In Europe and New Zealand, legislation is pushing farmers to reduce greenhouse gas emission by implementing sustainable farming practices. The US is taking a different approach
At the beginning of February, US agriculture secretary Tom Vilsack announced the Partnerships for Climate-Smart Commodities – US$1bn in funds for pilot projects that create market opportunities for US ag and forestry products. The funds will be made available to farmers through pilot projects using climate-smart practices, including carbon sequestering and innovative, cost-effective ways to measure and verify greenhouse gas benefits of the farming practices.
Through the funding, USDA will provide targeted funding to meet national and global demand and expand market opportunities by increasing American producers’ competitive advantage, according to Vilsack.
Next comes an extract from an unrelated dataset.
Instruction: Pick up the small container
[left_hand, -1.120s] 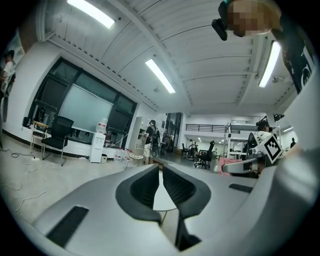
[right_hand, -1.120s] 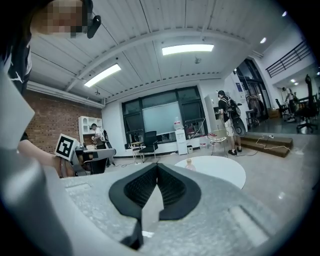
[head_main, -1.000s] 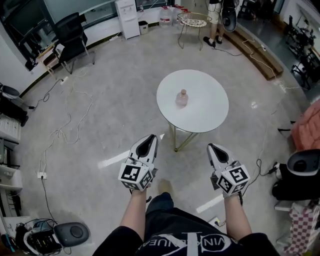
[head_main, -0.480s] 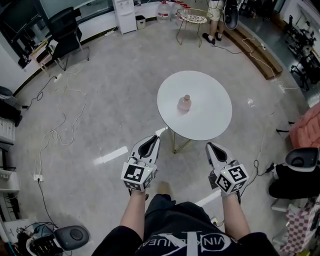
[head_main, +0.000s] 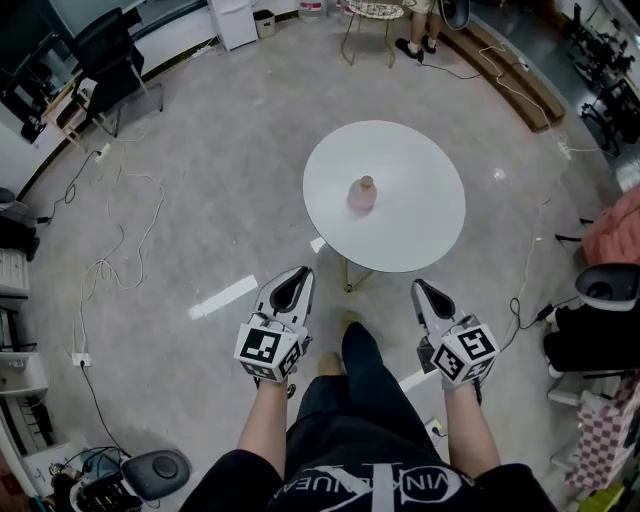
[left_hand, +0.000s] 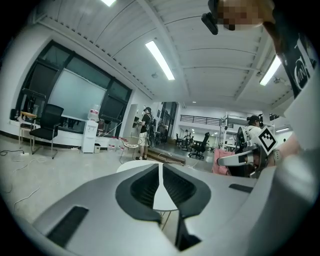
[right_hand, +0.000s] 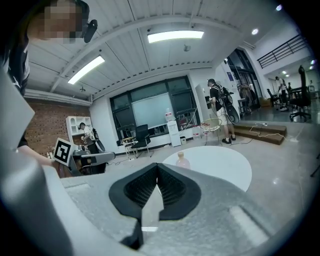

US farmers are encouraged to seek funding through the USDA’s Commodity Credit Corporation for projects which implement climate-smart production practices, activities and systems on farmland as well as projects that measure or quantify, monitor and verify the carbon and greenhouse gas benefits associated with the practices.
In Europe, the European Commission uses legislation through the Union’s Common Agriculture Policy to achieve a green and sustainable system of agriculture in the EU. Farmers in the EU have their CAP payments linked to a set of mandatory rules which includes climate tracking, soil protection and biodiversity. While New Zealand’s He Waka Eke Noa is a partnership between the New Zealand Government and the agriculture sector to develop guides for farmers to help measure, manage and reduce greenhouse gas emissions. By 2025, all farms in New Zealand will have written plans to measure and manage their greenhouse gas emissions with an on-farm pricing system which includes carbon sequestration.